Jim Sampson: Was heißt „freie Vorgaben“? Welcher Sender, welche Zielgruppe? Meine Filmmusik-Sendung auf BR-Klassik hat irrsinnig viel Spaß gemacht. Williams, Korngold, Zimmer, Elfman, Morricone!

 

„Ich wollte lieber unterhaltsame Musik als druckreife Songtexte. Viele tolle englische Lyrics sind lächerlich!“

 

RADIOSZENE: Was macht das Radio heute besser als zu Ihren Anfängen, was vermissen Sie, was würden Sie ändern?

Jim Sampson 1992 (Bild: BR/Sessner)
Jim Sampson 1992 (Bild: BR/Sessner)

Jim Sampson: Ändern? Nichts!
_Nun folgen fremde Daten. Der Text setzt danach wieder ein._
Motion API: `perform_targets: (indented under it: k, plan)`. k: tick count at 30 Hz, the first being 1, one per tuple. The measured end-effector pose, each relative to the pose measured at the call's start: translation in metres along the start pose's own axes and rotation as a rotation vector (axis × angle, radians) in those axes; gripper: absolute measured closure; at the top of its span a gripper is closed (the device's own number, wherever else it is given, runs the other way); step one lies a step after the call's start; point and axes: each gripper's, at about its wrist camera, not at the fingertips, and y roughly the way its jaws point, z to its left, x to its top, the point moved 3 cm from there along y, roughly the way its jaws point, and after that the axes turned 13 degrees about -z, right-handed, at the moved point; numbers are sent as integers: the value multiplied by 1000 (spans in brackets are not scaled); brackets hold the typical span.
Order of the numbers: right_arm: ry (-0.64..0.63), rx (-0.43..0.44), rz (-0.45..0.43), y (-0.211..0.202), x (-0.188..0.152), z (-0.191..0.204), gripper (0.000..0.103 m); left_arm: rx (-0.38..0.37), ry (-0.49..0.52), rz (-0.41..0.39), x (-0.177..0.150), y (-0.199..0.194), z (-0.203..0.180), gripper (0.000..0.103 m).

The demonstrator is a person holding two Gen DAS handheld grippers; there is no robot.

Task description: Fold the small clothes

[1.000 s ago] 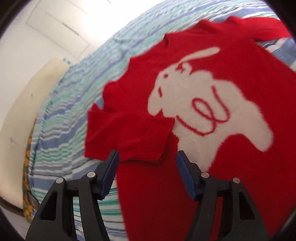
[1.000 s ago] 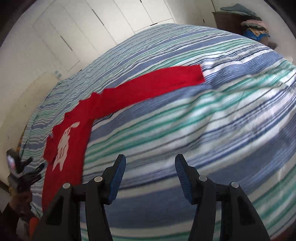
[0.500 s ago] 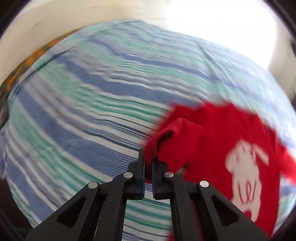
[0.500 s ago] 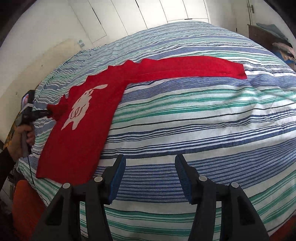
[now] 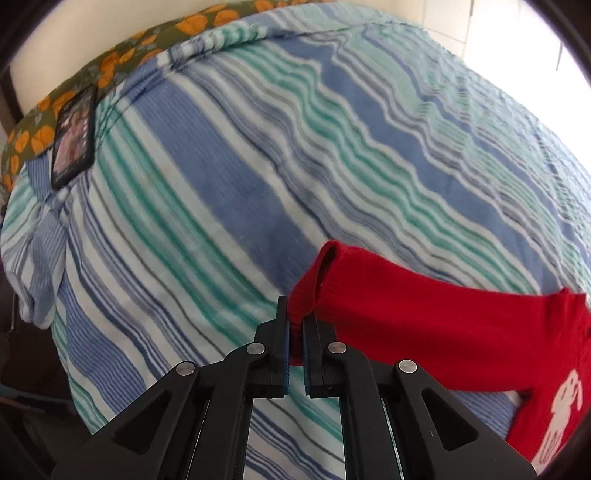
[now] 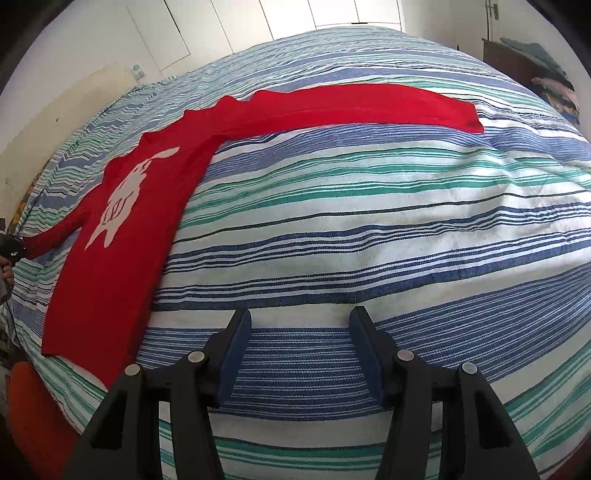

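Note:
A red sweater (image 6: 110, 258) with a white rabbit design lies flat on the striped bed cover (image 6: 369, 236). One sleeve (image 6: 354, 105) stretches out far to the right. My left gripper (image 5: 294, 332) is shut on the cuff of the other sleeve (image 5: 424, 325) and holds it pulled out straight to the left; it also shows at the left edge of the right wrist view (image 6: 11, 251). My right gripper (image 6: 300, 350) is open and empty, low over the bed near its front edge, well right of the sweater's body.
A phone (image 5: 72, 144) lies on the bed's far left corner beside an orange-patterned fabric (image 5: 110, 62). White wardrobe doors (image 6: 295, 18) stand behind the bed. A dark dresser with piled clothes (image 6: 535, 70) stands at the right.
My left gripper closed on the folded-in sleeve cuff and pulled it out to the left, so the sleeve now lies straight. My right gripper stayed open and shifted slightly.

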Motion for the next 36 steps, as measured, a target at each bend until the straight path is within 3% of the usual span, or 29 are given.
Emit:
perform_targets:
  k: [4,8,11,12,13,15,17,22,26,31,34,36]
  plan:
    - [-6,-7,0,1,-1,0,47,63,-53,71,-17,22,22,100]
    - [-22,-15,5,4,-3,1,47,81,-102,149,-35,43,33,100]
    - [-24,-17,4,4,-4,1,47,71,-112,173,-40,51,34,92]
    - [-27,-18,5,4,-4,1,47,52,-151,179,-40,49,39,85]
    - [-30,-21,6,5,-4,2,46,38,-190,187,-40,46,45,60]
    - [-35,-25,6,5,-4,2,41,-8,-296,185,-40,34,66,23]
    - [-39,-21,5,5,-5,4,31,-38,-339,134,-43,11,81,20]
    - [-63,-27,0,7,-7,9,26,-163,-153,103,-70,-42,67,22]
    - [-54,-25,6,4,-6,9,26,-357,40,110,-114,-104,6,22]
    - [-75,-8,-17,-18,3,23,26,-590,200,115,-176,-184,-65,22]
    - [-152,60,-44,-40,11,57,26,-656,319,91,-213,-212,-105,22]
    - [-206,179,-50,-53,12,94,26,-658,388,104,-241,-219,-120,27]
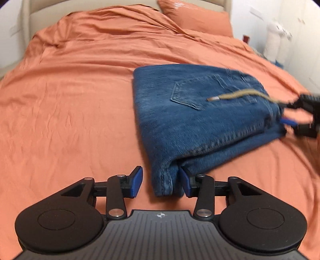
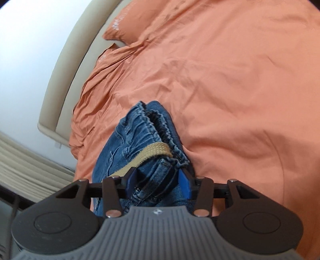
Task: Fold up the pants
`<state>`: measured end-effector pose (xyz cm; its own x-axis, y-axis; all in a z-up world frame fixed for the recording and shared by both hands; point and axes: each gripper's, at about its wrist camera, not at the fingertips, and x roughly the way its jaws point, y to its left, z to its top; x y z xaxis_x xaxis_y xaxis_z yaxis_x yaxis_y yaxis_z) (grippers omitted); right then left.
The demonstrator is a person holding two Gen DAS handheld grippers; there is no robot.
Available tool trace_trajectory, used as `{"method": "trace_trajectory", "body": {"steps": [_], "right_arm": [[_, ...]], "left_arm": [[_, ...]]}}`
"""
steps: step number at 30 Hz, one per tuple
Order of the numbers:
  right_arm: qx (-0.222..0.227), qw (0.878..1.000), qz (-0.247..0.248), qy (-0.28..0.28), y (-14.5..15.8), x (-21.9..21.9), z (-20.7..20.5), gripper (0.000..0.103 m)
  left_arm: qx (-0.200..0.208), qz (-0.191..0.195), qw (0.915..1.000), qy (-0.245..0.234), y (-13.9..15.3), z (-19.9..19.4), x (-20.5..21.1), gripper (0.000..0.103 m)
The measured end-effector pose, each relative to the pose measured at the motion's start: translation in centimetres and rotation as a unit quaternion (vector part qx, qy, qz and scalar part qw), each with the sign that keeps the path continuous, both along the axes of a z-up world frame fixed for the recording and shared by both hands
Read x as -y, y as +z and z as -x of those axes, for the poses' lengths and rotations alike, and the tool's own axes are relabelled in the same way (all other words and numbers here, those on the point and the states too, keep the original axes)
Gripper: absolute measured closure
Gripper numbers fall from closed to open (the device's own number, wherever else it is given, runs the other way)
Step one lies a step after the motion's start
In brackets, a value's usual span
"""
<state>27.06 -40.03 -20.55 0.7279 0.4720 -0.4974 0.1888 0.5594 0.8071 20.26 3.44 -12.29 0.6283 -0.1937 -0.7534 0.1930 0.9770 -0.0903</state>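
- On the bed, across the left side of the left wrist view: bare orange sheet (image 1: 70,90), wrinkled, with nothing lying on it.
- At the bottom centre of that view: left gripper (image 1: 161,180), tongs spread, pointing down at the sheet.
- Between its blue pads (image 1: 137,181): the near corner of the folded jeans (image 1: 190,112), lying close against the right-hand pad and clear of the left-hand one, so not pinched.
- Right of centre: jeans folded into a compact stack, flat on the sheet, back pocket (image 1: 192,92) facing up.
- Across the top layer: tan drawstring (image 1: 240,94), metal-tipped end near the pocket, trailing off towards the right edge of the stack.
- At the far top: orange pillow (image 1: 196,18) against the head of the bed.
- At the right edge: right gripper (image 1: 290,113), blurred, fingers apart at the waistband end of the jeans.
- Beyond it, by the wall: white upright objects (image 1: 274,44), too blurred to name.
- In the right wrist view, on the left: beige headboard (image 2: 60,90) curving along the edge of the sheet (image 2: 230,80).
- At centre: gathered elastic waistband (image 2: 160,128) with the drawstring (image 2: 154,150) looped over it.
- At bottom centre: right gripper (image 2: 158,180), tongs spread, bunched denim between the pads, apparently not squeezed.
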Motion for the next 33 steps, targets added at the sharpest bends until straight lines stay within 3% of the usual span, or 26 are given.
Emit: {"method": "trace_trajectory", "body": {"steps": [2,3,4,8,12,16,19,23,33], "right_arm": [[-0.006,1.0,-0.021,-0.007,-0.4,0.3,0.2,0.06],[-0.005,1.0,-0.023,-0.007,-0.4,0.4,0.3,0.06],[-0.003,1.0,-0.023,-0.006,-0.2,0.3,0.3,0.061],[0.021,1.0,-0.01,-0.002,1.0,0.1,0.7,0.09],[0.054,0.998,0.014,0.006,3.4,-0.1,1.7,0.092],[0.014,0.998,0.065,0.008,2.2,-0.7,1.6,0.093],[-0.011,0.998,0.069,0.003,0.6,-0.6,1.2,0.095],[-0.01,0.994,0.104,0.011,0.7,-1.2,0.9,0.095],[-0.006,0.993,0.113,0.014,0.3,-1.3,1.1,0.093]], "left_arm": [[-0.006,0.008,0.9999,0.002,0.0,-0.2,-0.2,0.069],[-0.005,0.004,1.0,-0.005,0.1,-0.3,0.0,0.078],[-0.002,-0.011,0.9998,-0.015,0.2,-0.2,0.3,0.08],[0.033,-0.074,0.9954,-0.052,1.7,0.9,1.4,0.083],[0.026,-0.121,0.9894,-0.076,1.3,0.8,1.7,0.085],[0.005,-0.138,0.9868,-0.083,-1.0,0.3,2.1,0.085],[-0.007,-0.142,0.9866,-0.081,-2.1,0.1,2.2,0.085],[-0.026,-0.135,0.9878,-0.074,-2.1,0.1,2.0,0.084],[-0.058,-0.128,0.9885,-0.056,-2.3,0.6,1.7,0.084]]}}
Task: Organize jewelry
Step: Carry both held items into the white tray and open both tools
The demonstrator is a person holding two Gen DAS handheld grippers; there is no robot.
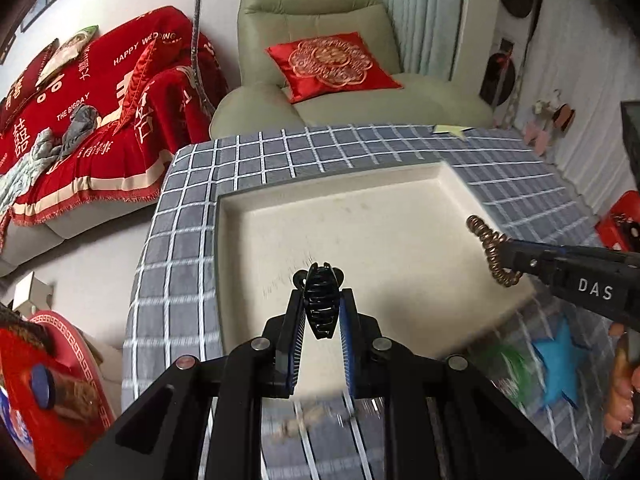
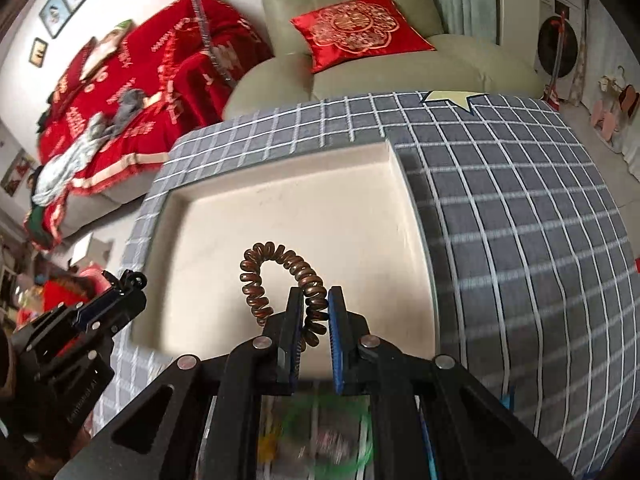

Ich vermisse schlagkräftige Persönlichkeiten. Was ich nicht vermisse, sind unerbetene Optimierungsvorschläge von Leuten, die angeblich alle vom Radio und von der Musik mehr verstehen als die Radiomacher.

RADIOSZENE: Haben Sie eine Vorstellung, wie sich der Hörfunk in den nächsten Jahren entwickeln muss, um konkurrenzfähig zu bleiben? Was wünschen Sie dem Radio für die Zukunft?

Jim Sampson: Aktuell, regional, lebendig. A bisserl Leidenschaft wäre schön.